The North Dakota ruling in West v. Alpar is clearly distinguishable on the facts involved as it speaks to the costs of processing and compression, in that Alpar deducted those costs from its “proceeds”. Here, the price or proceeds received and distributed by Placid were passed through as received, without deduction. No claim is made that the purchase and sale agreement between *270Placid and Koch Hydrocarbon was not an arms length valid agreement.
Plaintiffs’ counsel makes much of the passage of “title” to the gas to Koch at the well head, thus creating a “sale” triggering either the remittance of “proceeds” or “market value at the well”. All proceeds have been remitted. A sale which produces no “proceeds” does not trigger any payment requirement. Assuming for purposes of argument, that an immediate obligation to remit a royalty based upon “market value” was triggered, the net result might well be that plaintiffs have been overpaid through the ultimate sale of the gas placed into storage.

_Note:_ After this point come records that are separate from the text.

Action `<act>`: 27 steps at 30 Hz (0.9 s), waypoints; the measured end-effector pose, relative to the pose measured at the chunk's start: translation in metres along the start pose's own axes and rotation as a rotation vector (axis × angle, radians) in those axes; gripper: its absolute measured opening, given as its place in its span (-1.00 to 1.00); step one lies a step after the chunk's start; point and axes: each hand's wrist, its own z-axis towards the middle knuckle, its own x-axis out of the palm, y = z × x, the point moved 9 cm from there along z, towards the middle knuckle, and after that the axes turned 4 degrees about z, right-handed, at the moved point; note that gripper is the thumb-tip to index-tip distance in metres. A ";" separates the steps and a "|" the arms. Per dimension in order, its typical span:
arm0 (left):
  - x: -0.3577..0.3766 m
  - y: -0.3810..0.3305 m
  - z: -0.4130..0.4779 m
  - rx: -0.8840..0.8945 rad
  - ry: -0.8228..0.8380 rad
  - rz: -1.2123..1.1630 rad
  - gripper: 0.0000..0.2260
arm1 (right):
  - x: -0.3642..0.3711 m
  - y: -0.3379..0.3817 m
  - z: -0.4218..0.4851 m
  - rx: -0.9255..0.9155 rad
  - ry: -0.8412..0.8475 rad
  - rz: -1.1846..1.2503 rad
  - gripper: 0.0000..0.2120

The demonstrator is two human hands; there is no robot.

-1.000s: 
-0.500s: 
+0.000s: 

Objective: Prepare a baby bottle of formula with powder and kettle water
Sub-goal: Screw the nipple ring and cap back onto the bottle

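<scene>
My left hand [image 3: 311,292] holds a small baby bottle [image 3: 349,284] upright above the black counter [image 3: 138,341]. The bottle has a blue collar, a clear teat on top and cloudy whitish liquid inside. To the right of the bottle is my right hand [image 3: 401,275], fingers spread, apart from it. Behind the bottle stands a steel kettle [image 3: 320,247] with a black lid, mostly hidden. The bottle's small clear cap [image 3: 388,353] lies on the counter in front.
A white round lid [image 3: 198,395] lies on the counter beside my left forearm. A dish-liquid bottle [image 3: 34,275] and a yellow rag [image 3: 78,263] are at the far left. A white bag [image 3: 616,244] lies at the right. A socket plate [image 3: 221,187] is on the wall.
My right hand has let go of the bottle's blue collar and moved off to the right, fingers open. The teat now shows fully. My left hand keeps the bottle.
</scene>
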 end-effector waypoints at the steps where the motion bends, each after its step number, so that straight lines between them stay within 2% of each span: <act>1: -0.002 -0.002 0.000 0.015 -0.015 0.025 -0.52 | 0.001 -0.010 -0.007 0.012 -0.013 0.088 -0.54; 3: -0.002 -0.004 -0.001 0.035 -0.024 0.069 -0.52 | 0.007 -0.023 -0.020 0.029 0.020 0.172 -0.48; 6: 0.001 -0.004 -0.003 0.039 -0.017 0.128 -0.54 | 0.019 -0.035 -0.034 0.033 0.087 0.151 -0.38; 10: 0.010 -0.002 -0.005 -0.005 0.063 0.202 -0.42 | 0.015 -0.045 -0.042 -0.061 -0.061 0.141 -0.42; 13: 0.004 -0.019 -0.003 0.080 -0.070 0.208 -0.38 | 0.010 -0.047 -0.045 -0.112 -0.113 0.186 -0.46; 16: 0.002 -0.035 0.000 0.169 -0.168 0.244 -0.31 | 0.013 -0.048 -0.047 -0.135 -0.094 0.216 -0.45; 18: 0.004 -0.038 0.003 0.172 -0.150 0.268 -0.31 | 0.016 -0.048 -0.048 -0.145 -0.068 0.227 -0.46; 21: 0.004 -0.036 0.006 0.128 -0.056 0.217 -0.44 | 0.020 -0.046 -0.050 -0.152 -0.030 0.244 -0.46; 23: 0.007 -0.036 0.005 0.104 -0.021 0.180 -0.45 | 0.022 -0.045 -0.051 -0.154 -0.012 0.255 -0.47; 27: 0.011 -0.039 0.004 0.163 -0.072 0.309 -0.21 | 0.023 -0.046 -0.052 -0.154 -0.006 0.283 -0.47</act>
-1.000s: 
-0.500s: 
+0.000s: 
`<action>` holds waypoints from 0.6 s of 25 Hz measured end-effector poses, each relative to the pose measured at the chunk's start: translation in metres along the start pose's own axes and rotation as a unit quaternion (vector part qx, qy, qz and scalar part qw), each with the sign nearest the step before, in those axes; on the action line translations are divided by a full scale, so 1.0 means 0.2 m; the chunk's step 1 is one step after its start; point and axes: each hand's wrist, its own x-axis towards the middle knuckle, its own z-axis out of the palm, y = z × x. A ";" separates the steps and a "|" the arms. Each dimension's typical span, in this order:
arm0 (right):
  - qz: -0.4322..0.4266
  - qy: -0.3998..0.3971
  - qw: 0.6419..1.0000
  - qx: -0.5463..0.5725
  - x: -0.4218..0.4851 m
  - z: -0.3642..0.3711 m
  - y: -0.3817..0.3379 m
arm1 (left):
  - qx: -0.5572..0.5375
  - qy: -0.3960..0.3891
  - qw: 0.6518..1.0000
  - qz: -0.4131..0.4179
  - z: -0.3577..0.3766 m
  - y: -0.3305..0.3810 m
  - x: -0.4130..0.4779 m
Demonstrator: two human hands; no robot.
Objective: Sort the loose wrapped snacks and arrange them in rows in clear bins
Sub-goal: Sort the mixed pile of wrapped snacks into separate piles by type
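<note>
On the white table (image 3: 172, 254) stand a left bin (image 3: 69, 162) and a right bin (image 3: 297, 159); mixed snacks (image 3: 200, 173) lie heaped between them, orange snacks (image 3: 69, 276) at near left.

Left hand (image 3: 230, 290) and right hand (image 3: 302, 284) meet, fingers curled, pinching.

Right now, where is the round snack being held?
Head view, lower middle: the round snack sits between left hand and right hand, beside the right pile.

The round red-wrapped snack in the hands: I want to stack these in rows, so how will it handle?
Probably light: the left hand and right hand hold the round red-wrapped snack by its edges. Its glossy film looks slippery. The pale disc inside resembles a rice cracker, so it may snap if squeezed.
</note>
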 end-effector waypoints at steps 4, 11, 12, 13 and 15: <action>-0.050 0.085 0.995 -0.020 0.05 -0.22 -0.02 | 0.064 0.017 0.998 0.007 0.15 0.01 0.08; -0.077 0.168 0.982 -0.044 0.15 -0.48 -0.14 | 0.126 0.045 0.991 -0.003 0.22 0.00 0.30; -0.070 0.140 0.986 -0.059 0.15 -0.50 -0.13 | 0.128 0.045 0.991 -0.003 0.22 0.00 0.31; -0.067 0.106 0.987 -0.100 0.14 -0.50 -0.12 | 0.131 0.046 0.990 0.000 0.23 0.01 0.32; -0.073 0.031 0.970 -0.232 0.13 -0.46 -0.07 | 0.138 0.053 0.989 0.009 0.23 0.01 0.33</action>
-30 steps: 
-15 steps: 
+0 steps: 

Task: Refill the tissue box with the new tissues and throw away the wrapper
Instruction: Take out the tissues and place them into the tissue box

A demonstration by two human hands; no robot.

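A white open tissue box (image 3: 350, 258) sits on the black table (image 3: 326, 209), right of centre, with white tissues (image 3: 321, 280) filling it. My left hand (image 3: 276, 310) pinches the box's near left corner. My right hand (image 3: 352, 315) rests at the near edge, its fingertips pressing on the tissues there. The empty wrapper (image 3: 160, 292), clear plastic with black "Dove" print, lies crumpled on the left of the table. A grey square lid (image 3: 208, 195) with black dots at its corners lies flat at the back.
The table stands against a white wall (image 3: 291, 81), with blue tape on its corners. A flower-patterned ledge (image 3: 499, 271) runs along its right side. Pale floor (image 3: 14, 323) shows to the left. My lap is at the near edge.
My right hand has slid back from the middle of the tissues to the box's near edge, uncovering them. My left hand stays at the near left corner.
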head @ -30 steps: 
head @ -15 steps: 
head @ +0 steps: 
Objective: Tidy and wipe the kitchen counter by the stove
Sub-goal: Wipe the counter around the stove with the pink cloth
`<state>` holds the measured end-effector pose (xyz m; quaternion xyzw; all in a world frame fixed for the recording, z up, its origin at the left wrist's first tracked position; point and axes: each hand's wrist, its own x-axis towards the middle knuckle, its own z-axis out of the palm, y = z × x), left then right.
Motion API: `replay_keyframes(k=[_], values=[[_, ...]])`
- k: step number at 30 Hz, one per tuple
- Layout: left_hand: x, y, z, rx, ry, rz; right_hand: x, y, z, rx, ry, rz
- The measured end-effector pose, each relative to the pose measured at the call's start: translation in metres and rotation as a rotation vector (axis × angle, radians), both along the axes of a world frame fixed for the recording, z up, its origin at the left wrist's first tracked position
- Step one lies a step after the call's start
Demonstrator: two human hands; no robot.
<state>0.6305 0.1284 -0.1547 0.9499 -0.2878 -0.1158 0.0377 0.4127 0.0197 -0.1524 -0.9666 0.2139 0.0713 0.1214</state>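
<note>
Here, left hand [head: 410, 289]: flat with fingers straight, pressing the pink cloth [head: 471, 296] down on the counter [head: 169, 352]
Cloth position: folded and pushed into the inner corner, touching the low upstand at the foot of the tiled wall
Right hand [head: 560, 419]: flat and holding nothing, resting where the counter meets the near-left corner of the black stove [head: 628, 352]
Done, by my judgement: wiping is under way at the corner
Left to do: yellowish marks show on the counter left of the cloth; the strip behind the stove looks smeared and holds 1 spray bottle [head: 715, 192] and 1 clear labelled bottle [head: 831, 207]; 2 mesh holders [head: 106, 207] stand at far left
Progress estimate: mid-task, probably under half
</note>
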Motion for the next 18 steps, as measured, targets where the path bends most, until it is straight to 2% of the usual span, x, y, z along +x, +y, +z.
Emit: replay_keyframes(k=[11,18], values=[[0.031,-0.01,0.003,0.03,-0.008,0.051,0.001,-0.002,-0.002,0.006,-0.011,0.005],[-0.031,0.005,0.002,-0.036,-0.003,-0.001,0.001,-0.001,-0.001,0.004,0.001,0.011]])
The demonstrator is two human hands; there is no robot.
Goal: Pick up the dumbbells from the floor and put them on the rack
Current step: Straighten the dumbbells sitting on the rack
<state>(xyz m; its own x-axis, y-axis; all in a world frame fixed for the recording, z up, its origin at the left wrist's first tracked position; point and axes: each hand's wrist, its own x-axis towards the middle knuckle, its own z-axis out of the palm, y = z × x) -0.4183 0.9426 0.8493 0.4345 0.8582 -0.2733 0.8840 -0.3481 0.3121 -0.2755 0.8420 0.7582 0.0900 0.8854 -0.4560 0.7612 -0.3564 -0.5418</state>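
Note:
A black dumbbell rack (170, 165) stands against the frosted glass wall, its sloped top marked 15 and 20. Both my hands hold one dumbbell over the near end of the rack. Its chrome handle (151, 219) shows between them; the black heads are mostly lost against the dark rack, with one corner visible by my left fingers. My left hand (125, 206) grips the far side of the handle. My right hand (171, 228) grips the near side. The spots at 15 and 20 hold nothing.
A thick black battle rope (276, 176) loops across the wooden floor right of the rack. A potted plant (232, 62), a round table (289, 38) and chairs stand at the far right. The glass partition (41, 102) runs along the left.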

It is difficult to believe that any “expert” could or would pontificate regarding market value based upon some regional spot market prices or FERC price approvals under the specific fact pattern presented here. MDU had defaulted on its take or pay contracts with Koch. Koch could not market or even transport the gas. The only pipeline from the well ran to Koch’s plant. The only pipeline away from Koch’s plant was owned by a MDU subsidiary and regulated by FERC.
Defendant’s cross motion for summary judgment is granted (doc. 22). The action is ordered dismissed, with prejudice.
SO ORDERED.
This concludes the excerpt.